- _Activity_
Needed from the data below: every line from the one with "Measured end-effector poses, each" up to and including the one with "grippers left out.", repeated exactly and with nothing else.

- _Recorded data_
#####
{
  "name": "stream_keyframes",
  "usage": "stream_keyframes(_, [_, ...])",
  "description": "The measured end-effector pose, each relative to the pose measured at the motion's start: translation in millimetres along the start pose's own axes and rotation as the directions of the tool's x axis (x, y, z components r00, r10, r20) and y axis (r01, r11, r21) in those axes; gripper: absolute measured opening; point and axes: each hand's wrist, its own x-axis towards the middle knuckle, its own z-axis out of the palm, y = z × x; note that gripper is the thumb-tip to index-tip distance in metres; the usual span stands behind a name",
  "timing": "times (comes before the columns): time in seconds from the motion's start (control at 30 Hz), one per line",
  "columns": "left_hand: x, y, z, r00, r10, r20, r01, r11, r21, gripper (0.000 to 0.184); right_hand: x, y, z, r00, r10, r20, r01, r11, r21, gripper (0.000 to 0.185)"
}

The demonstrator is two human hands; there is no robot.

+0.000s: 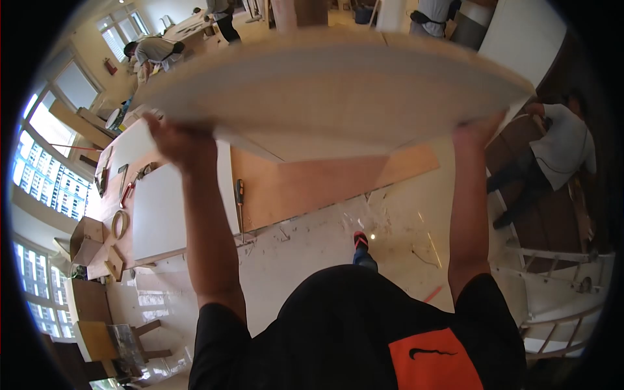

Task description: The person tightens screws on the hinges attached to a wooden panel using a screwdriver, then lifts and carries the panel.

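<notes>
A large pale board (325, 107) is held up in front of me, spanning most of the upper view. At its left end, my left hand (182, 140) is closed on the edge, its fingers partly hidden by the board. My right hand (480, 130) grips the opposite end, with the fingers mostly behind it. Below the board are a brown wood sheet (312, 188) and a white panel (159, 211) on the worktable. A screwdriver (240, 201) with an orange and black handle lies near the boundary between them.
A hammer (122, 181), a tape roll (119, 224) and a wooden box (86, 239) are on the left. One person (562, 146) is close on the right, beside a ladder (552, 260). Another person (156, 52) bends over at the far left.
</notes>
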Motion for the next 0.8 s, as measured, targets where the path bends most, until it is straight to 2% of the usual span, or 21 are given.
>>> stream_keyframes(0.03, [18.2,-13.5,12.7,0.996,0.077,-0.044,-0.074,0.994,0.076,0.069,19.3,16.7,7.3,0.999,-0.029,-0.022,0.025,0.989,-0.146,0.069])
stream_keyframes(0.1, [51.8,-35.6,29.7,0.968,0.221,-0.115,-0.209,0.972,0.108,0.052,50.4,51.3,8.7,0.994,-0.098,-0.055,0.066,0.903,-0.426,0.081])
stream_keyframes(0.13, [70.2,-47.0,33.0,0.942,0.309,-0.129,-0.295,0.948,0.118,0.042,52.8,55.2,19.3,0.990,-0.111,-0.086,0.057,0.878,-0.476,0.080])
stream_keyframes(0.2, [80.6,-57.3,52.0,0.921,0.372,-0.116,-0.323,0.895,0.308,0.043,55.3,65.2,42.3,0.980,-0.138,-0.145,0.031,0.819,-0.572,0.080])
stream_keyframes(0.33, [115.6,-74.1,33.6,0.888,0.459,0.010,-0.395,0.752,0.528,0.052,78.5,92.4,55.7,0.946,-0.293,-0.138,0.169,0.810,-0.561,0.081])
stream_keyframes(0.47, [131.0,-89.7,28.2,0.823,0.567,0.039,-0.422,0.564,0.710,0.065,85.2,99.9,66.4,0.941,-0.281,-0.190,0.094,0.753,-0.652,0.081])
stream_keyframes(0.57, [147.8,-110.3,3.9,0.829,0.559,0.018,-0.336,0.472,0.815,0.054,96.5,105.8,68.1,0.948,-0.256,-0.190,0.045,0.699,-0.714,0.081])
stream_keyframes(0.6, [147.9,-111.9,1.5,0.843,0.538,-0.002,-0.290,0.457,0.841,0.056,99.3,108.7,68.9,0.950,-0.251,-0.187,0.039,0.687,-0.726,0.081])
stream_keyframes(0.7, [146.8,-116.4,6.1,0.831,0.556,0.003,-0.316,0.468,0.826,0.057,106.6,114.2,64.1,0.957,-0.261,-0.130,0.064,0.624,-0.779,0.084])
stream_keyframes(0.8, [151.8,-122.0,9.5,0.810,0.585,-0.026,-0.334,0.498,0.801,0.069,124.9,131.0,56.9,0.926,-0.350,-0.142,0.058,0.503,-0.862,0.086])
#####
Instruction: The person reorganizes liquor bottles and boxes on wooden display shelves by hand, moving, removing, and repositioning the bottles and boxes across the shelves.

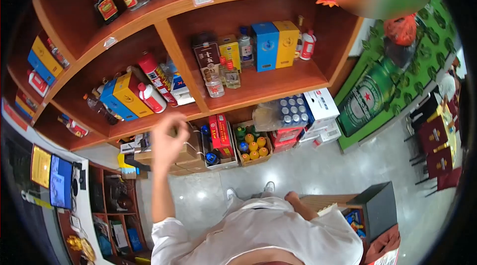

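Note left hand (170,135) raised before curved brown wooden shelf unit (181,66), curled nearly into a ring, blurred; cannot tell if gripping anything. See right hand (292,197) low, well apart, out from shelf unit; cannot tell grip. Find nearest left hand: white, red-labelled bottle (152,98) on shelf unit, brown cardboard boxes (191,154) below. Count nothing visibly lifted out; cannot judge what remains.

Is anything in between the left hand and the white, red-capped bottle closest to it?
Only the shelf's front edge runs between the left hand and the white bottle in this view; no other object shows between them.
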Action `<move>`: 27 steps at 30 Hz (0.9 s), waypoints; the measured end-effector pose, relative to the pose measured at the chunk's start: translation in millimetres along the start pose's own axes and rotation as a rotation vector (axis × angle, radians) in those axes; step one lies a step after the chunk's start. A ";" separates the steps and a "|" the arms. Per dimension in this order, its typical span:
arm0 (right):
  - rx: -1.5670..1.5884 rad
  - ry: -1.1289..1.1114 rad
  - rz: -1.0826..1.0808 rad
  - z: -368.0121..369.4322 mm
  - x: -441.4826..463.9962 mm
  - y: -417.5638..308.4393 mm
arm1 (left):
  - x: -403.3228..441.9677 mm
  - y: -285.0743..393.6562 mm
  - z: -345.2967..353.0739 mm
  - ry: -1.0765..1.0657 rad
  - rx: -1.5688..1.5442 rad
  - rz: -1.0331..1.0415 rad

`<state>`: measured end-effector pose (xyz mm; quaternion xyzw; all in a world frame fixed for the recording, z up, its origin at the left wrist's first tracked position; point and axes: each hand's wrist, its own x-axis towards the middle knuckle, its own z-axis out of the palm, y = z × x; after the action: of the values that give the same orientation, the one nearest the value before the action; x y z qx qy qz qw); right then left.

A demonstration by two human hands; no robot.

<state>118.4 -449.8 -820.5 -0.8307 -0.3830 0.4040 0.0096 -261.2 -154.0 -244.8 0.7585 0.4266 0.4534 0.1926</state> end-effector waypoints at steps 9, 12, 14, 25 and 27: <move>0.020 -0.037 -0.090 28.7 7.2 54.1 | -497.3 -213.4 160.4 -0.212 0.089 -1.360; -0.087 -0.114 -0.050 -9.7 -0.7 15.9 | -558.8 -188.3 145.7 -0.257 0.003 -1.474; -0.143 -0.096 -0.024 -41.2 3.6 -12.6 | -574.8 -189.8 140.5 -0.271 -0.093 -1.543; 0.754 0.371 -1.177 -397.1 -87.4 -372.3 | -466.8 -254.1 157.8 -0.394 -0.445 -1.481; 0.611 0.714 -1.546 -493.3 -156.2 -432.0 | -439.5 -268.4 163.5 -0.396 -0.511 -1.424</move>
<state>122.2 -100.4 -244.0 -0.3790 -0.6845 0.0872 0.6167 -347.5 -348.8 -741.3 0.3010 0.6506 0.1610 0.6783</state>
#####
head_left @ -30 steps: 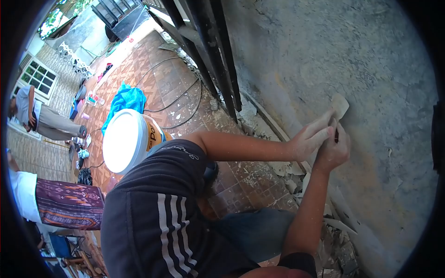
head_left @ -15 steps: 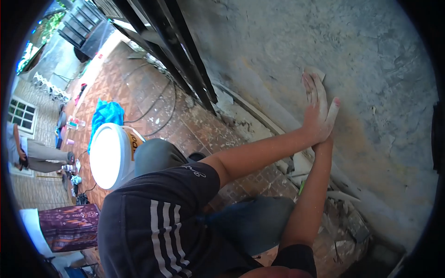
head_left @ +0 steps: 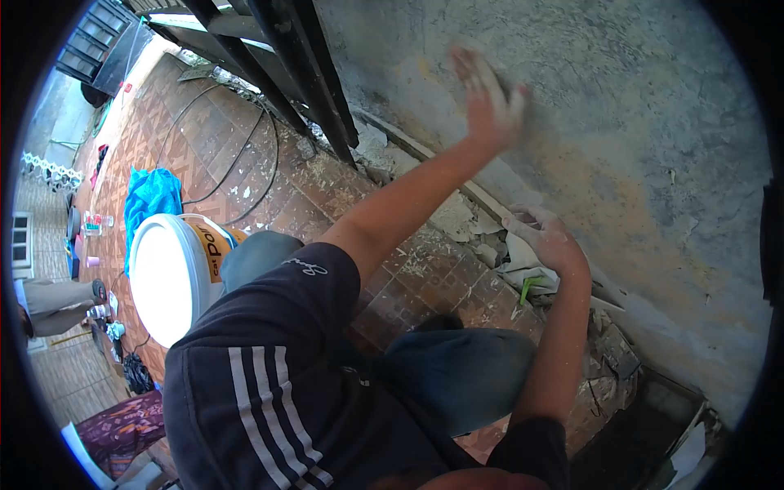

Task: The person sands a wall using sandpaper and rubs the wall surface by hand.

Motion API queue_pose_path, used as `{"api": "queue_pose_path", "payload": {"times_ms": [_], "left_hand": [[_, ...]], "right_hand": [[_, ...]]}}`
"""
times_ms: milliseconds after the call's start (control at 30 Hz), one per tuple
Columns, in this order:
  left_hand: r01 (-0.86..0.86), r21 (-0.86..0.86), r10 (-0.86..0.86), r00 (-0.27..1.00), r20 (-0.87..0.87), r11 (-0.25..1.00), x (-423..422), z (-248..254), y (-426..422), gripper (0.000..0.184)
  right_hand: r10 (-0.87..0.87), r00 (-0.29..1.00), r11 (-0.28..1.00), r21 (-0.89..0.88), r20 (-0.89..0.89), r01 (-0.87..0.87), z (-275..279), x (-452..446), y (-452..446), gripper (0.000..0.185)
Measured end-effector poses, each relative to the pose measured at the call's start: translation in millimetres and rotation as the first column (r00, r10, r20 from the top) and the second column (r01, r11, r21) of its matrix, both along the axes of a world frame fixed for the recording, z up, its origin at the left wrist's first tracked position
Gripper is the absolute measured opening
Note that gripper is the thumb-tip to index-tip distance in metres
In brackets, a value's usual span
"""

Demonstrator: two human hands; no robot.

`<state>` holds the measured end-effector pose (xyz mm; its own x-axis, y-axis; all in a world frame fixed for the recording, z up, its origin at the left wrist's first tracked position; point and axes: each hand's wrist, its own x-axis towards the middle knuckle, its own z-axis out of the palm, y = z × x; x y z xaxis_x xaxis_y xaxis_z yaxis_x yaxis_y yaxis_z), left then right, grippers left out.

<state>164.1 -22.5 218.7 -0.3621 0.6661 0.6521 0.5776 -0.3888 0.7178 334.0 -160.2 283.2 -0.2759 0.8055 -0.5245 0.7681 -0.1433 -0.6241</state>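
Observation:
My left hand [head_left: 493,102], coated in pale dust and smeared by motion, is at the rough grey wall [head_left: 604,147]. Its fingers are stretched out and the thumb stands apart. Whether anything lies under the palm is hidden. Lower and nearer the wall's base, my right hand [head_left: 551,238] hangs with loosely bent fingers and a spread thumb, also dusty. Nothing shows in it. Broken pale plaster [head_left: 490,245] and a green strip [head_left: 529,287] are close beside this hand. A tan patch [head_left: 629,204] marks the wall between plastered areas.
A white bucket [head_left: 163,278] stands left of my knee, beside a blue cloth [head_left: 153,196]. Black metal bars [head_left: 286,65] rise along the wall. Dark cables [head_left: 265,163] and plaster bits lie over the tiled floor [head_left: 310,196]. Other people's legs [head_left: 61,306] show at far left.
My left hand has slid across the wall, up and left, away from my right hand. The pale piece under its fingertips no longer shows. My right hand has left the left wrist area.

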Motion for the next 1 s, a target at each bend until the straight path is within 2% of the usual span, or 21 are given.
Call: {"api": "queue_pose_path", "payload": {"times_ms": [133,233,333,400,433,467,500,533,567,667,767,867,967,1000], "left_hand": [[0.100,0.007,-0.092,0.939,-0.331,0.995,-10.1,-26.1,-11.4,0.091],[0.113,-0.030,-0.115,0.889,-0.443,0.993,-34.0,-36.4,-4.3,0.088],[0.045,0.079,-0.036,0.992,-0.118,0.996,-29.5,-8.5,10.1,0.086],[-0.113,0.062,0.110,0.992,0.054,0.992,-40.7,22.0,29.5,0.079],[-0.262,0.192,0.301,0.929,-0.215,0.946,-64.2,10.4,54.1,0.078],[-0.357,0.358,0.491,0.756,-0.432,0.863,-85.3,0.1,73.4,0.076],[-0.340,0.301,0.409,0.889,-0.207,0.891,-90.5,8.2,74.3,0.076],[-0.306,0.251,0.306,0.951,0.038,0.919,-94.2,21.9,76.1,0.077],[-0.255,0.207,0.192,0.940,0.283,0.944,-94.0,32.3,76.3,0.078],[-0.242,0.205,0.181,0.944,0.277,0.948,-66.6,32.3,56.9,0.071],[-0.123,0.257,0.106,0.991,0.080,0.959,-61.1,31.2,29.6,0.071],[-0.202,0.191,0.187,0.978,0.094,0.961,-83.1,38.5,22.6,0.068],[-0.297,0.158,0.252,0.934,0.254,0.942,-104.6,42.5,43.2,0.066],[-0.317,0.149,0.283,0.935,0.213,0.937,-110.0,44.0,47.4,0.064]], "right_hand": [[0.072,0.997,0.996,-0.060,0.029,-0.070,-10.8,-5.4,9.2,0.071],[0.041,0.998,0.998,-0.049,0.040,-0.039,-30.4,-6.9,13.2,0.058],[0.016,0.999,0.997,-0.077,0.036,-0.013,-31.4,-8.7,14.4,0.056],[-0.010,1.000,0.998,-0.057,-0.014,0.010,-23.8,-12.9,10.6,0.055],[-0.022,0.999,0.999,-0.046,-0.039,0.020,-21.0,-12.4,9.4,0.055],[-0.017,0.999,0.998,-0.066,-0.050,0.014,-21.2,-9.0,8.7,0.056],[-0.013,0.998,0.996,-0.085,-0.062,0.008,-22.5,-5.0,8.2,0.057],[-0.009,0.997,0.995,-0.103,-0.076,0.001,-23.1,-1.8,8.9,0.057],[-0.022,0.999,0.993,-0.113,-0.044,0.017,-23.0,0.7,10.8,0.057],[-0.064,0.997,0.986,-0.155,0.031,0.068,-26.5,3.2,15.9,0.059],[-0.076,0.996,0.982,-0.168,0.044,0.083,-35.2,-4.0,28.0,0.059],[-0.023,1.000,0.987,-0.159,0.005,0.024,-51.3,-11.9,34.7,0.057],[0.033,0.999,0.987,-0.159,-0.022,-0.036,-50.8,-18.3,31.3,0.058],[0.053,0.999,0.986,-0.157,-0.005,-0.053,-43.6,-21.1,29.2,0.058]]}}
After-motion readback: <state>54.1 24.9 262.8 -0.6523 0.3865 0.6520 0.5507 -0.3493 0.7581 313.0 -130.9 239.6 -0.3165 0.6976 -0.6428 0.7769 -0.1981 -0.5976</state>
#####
- _Response_
Measured end-effector poses, each relative to the pose measured at the call's start: translation in millimetres and rotation as the first column (r00, r10, r20 from the top) and the second column (r01, r11, r21) of its matrix, both along the axes of a world frame fixed for the recording, z up, its origin at the left wrist's first tracked position
Gripper is the absolute measured opening
Note that gripper is the thumb-tip to index-tip distance in metres
In brackets, a value's usual span
"""

Demonstrator: two human hands; no robot.

`<state>` holds the measured end-effector pose (xyz mm; its own x-axis, y-axis; all in a world frame fixed for the recording, z up, its origin at the left wrist's first tracked position; point and axes: each hand's wrist, its own x-axis towards the middle knuckle, its own z-axis out of the palm, y = z × x; x y z xaxis_x xaxis_y xaxis_z yaxis_x yaxis_y yaxis_z), left then right, grippers left out.

There's nothing left to add to the output.